Third off let me say that Eileen died from taking too many pills shortly after that. 

Fourth off let me say that Robert went on to live a life of abject dissolution for the better part of a decade. He lost the business, got back into petty scamming, then got back into larger cons. At first he was careful, the way an old thief is, but then he was less careful, and he got caught with eighty cases of stolen cigarettes. His mother, whose name was Roberta and who, when she was a younger, more vivacious woman, liked to tell people she was named after her oldest son, grew ashamed of him, so ashamed that she refused to take his phone calls. She had a stroke, then another stroke, and was buried next to her husband, who had died when Robert was only three years old. 

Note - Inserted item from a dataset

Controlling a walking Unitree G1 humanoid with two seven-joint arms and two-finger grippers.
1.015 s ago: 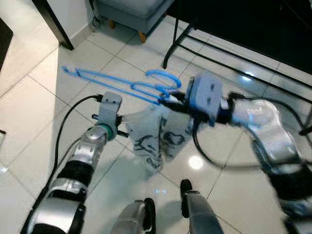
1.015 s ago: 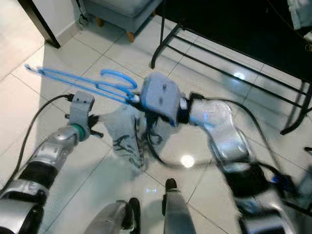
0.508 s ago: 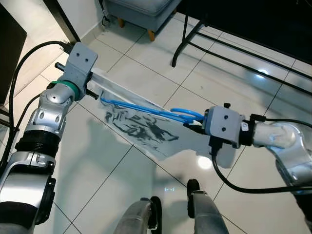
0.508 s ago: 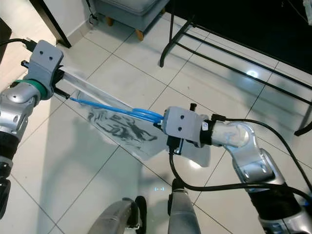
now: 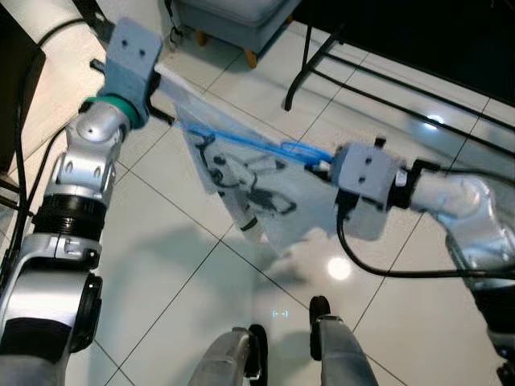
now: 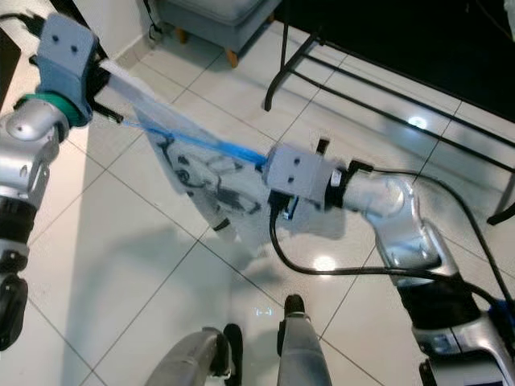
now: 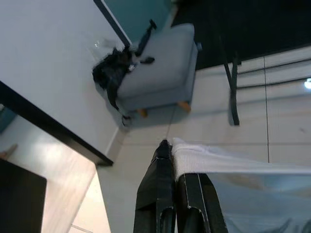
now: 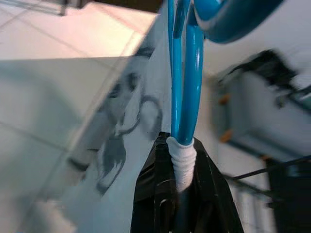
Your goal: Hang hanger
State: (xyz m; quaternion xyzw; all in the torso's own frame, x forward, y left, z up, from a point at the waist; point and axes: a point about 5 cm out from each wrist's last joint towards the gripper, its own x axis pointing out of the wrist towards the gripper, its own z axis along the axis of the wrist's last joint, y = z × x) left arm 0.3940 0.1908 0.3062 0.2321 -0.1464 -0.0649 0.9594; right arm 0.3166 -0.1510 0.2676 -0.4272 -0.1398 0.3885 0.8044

Fifth off let me say that Robert wrote a letter to a woman from prison. This was in 1971, and he had met her through a pen-pal program. She was a young college student named Julie Goldstein, and she believed that all incarcerated men were being denied the opportunity to improve themselves. "I agree with you implicitly," said Robert, who had learned many big words in prison. "I hope that we get the opportunity to meet face-to-face and discuss this and other pressing issues in contemporary criminology." Julie wrote back to ask Robert if he had any violent tendencies toward women. "No," he wrote, "and I never have. I was a thief, not a thug." They were married eleven months later. At their wedding, which was sparsely attended on both sides due to the unusual circumstances, a man who worked in the kitchen had a heart attack and died. He was a Japanese man named Arthur. His name broke Robert's heart. Four years after Julie and Robert were married, he was released from prison on account of good behavior. He got a job driving a truck that made morning deliveries to restaurants. He was a hard worker and soon had purchased three trucks. It brought in enough money to make a stable life with Julie, who was teaching elementary school. Two years after Robert was released from prison, he and Julie welcomed a son, Ezra. Julie insisted on raising him in her faith, and Robert did not disagree. "You have given me nearly everything," he said to her one night. The more intimate Robert became, the more formal his speech. "Who am I to stand in the way of a significant spiritual desire such as this one?" Julie kissed Robert. Ezra cried softly from the next room: nightmares. Julie and Robert held each other and pledged to have another child, and another one after that. They never did. They live in Seattle. I have never been to Seattle, or any nearer to it than San Francisco.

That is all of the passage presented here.